Precision nutrition (Box 1) is an emerging area of research that falls under the umbrella of precision medicine – an approach that has yielded big wins in developed countries across areas such as targeted cancer therapy or microbiome sequencing, following the introduction of Big Data into healthcare. Physicians have known for decades that individuals respond individually to different treatment regimens, yet only now do they have the tools at their disposal to delve into the reasons behind this. While targeted treatments may therefore yield the greatest benefit on an individual level, precision medicine creates a dilemma for public health professionals who deal with healthcare at the population level. This is especially pertinent for lower-income countries, where resources are often constrained to the point that even basic healthcare remains a challenge. Is a move towards precision nutrition therefore irrelevant, or do these very challenges increase the need for more precise, efficient approaches?

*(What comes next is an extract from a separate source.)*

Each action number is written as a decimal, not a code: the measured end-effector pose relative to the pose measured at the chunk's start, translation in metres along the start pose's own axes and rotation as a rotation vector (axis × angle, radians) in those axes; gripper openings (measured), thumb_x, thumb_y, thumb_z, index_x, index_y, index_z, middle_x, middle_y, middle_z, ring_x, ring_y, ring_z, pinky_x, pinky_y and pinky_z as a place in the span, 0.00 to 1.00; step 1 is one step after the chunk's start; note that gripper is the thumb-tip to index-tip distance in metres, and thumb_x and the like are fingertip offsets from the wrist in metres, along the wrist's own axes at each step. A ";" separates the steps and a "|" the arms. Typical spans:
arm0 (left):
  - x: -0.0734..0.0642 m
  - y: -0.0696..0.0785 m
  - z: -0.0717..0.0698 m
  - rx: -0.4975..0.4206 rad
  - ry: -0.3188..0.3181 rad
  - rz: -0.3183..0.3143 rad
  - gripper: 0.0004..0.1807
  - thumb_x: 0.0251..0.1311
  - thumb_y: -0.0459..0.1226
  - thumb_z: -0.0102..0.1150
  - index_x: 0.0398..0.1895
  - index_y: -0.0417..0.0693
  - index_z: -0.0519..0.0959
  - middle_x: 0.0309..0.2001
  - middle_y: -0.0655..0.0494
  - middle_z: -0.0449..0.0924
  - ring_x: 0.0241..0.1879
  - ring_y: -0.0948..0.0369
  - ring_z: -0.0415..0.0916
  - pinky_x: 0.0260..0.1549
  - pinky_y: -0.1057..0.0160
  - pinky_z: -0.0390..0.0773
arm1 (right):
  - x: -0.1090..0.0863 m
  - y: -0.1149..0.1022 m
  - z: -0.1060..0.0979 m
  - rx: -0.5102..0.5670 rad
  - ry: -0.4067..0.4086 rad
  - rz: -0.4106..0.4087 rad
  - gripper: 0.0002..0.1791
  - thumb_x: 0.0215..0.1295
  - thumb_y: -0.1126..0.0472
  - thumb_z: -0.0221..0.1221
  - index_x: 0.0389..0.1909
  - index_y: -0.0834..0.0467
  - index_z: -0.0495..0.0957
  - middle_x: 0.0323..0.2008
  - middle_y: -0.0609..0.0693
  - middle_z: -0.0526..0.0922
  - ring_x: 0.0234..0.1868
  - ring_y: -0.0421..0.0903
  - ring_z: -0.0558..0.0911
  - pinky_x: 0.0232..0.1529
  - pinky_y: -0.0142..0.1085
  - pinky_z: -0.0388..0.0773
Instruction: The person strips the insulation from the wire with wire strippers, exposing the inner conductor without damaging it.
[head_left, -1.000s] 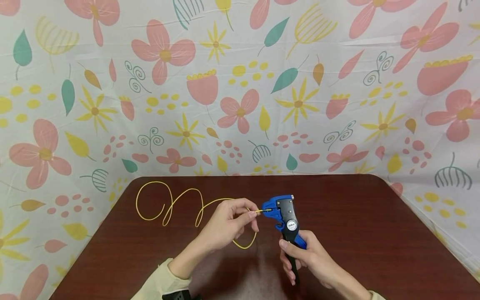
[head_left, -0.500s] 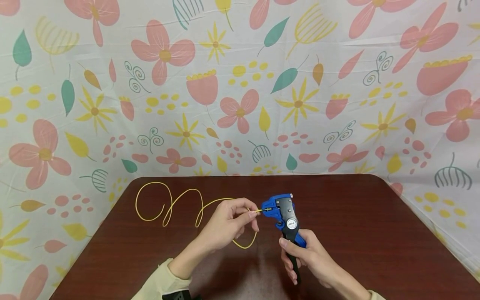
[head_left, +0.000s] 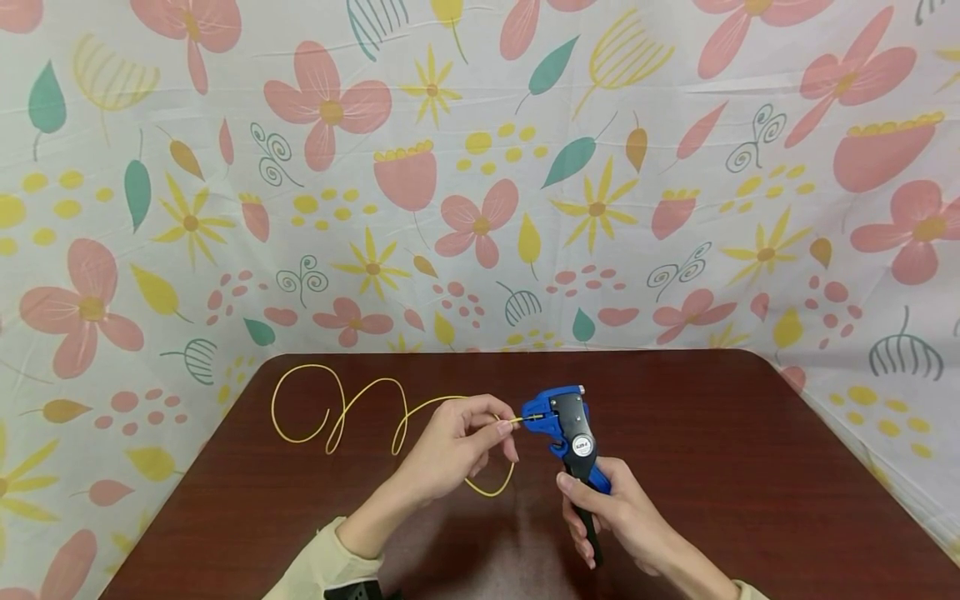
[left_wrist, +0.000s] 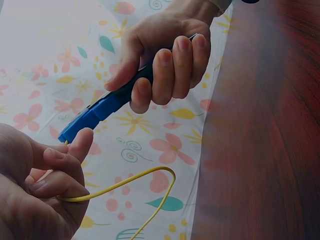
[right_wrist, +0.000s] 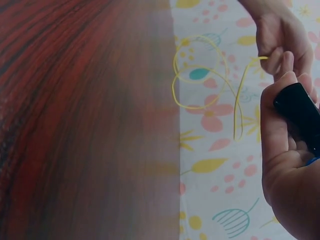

Box 1. What is precision nutrition?

Precision nutrition evaluates an individual’s unique DNA, race, gender, health history, lifestyle habits, microbiome and metabolic response to specific foods or dietary patterns to determine the most effective eating plan to prevent or treat disease. It aims to provide safer and more effective ways to prevent and treat disease by providing more accurate and targeted strategies. Precision nutrition assumes that each person may have a different response to specific foods and nutrients, so that the best diet for one individual may look very different from the best diet for another.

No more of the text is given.